Crypto, and crypto games are causing much frenzy in the startup and VC ecosystem. The typical crypto-gaming maximalist’s views are typically as follows: First, blockchain gaming allows for organic growth in gaming economies as users can be paid to play. In the case of Axie, users pay to acquire Axie NFTs to begin playing and then earn SLP tokens by playing and competing which can in turn be exchanged for crypto or fiat currencies. Second, public blockchains, by nature, are open to everyone and permissionless which allows anyone to participate with just a mobile phone and internet connection, drastically enhancing accessibility. Additionally, the open protocols compress the cost of existing technologies by outsourcing operating and capital costs to the base layer blockchains (Ethereum for example) which have low barriers to entry. These blockchain traits can also open up possibilities of real interoperability, further accentuating economic value across platforms. Lastly, by leveraging the power of user-generated content through accessible creator tools, they can expedite production while cutting related costs.

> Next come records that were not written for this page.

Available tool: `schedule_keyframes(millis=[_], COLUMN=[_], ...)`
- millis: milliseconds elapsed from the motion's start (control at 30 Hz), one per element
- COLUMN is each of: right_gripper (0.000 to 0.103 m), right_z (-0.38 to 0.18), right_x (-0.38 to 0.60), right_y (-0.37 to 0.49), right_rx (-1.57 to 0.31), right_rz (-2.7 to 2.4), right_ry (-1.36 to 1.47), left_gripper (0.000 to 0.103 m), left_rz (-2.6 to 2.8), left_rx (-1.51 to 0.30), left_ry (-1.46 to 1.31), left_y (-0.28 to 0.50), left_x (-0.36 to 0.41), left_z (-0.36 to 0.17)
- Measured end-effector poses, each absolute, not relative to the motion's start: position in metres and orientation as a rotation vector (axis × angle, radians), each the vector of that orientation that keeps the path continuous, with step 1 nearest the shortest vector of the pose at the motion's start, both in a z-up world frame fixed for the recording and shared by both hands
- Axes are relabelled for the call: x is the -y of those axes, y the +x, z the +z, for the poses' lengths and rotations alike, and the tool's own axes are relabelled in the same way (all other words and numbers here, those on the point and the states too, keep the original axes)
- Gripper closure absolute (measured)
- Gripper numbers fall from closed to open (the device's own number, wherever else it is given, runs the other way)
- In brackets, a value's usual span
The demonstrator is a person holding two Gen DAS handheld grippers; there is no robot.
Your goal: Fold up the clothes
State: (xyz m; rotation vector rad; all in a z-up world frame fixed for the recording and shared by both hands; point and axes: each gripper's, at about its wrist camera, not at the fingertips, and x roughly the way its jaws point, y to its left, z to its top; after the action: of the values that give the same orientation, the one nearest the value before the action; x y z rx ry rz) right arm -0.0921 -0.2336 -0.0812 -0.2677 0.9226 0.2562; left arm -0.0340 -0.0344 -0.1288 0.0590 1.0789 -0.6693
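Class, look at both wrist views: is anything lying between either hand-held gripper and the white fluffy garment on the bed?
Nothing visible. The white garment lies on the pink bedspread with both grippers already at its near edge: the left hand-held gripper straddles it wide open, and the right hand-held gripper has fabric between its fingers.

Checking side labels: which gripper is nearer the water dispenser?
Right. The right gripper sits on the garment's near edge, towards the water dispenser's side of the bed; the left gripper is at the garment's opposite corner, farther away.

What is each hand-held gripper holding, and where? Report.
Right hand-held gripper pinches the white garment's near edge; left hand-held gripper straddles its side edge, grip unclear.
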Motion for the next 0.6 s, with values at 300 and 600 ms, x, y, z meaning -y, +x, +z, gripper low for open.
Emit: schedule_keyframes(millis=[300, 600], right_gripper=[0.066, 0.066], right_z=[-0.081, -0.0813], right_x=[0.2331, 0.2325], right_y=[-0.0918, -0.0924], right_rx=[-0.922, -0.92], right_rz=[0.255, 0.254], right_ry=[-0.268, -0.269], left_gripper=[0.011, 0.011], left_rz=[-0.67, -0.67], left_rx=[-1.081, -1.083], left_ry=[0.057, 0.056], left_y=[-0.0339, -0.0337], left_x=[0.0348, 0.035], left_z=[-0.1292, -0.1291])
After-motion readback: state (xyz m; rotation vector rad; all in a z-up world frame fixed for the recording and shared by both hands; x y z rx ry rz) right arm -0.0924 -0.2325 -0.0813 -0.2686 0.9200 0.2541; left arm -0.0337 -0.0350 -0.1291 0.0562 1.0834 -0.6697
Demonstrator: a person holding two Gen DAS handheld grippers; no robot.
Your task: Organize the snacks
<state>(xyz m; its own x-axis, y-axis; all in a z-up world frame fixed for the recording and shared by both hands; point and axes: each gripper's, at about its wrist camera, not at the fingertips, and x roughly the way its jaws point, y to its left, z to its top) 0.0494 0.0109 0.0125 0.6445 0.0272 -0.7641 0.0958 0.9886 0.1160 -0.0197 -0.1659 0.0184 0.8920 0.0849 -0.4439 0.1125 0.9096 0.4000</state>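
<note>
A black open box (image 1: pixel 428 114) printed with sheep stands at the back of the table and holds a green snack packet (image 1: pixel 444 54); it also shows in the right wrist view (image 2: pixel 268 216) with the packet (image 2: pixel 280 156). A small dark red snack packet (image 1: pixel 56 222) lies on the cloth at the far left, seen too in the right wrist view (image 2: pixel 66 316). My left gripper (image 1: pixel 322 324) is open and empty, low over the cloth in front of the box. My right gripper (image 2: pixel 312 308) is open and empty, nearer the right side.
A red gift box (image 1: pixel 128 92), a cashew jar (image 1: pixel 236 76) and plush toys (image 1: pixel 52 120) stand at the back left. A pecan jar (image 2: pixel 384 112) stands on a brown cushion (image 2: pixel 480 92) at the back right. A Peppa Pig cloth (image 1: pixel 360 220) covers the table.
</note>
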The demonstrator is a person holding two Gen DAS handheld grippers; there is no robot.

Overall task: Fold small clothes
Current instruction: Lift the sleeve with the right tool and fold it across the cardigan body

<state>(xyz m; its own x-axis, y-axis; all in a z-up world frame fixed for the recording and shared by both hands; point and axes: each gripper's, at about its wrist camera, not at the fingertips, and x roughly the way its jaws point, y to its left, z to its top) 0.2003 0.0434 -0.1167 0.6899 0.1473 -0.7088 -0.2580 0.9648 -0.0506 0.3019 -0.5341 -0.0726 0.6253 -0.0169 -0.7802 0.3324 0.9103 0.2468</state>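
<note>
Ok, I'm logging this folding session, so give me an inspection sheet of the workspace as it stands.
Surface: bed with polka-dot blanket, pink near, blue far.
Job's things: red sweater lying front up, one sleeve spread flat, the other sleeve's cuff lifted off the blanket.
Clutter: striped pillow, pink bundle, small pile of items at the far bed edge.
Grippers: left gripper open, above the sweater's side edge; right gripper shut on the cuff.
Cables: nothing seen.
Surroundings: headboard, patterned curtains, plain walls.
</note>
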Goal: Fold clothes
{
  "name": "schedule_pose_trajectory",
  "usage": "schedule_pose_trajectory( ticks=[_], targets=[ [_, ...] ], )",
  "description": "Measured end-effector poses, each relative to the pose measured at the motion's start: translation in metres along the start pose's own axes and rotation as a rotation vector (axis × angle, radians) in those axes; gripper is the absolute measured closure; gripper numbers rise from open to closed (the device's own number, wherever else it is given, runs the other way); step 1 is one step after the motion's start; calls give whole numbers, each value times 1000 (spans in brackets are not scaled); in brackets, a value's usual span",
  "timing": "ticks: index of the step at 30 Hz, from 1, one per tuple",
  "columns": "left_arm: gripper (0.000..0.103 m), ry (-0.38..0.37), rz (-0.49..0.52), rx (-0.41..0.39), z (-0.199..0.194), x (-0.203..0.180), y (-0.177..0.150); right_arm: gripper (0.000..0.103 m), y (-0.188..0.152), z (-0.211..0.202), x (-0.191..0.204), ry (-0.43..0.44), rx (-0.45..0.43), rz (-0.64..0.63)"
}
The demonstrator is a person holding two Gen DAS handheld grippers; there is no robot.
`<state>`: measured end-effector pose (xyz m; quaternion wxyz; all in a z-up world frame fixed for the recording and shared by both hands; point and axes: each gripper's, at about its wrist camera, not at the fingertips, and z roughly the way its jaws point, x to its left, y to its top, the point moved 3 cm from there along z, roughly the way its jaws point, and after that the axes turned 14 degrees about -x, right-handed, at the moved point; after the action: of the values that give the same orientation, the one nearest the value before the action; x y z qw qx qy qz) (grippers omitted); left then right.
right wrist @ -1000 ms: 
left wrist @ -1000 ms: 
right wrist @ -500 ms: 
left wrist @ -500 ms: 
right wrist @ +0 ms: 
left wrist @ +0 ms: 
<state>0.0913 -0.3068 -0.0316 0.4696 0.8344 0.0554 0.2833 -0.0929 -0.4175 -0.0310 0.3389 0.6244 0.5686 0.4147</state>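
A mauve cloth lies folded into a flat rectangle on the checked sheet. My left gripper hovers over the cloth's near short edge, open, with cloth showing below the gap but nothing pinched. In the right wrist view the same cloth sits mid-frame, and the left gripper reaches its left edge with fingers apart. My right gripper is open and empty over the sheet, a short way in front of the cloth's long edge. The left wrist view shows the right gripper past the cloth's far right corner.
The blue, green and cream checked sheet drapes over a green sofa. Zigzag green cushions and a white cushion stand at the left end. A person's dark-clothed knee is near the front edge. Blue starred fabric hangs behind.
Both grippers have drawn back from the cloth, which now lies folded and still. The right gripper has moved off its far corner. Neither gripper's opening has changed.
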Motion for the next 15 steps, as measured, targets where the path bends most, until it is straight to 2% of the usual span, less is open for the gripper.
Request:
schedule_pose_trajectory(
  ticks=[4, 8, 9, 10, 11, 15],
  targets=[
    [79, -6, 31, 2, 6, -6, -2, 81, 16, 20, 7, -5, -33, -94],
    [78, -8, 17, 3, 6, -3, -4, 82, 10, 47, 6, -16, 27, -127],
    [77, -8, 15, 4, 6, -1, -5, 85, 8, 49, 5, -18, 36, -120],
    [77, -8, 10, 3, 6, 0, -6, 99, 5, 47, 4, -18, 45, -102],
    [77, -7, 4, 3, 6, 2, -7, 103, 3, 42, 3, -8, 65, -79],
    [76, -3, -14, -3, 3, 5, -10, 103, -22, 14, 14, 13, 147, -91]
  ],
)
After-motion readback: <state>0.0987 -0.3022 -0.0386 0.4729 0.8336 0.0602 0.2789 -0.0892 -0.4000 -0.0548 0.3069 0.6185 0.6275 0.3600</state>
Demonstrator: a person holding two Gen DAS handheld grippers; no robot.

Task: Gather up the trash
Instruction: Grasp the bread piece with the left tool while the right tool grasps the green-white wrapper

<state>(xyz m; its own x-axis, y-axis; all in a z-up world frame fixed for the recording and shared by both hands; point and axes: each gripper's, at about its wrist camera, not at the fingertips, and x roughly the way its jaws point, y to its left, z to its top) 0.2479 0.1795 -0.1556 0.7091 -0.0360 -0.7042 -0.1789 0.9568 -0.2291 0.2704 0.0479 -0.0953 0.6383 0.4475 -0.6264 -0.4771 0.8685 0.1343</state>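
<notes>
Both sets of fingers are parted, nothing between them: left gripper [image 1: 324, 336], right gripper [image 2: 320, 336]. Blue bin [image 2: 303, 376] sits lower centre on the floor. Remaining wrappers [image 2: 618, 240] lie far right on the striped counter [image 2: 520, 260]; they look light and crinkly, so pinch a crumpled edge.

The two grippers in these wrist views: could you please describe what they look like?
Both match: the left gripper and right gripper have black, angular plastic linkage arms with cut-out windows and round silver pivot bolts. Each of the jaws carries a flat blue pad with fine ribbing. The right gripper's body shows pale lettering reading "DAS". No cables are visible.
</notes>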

However, the other side of the coin should not be ignored. From a technical perspective, the truth is that most layer 1 blockchain solutions are not yet scalable enough to support the transaction volume that many companies are raising funds on the back of (even with scalable roll-up and layer two solutions). In practice, this leads to higher network congestion, gas fees and ultimately decreases accessibility. Simultaneously, while interoperability is the goal, we are far from it and many projects are not being built using mechanisms that will allow for true interoperability. Additionally, from a humanitarian perspective, the potential adverse effects of crypto gaming include severe ESG costs due to the high energy consumption of these rails and the potential human cost that comes from this new play-to-earn model. For example, whilst Axie Infinity did provide incomes during the pandemic, many people are now priced out of buying Axies and instead rent them through scholarship programmes and others are forced to toil on. Lastly, the recent rug-pull orchestrated by the Squid Games “play-to-earn cryptocurrency”, highlights how pump-and-dump schemes exist in the crypto world given the relative unknown domain.
At Moonfire, we have been studying these trends and believe that crypto-gaming has the potential to usher in a new golden era of gaming. If employed intelligently, crypto games can become the accessible “third spaces” with digital economies that can dwarf legacy models but we have to meticulously work towards addressing and limiting the potential downsides of the industry. And the first step towards this is acknowledging them and understanding their potential ramifications.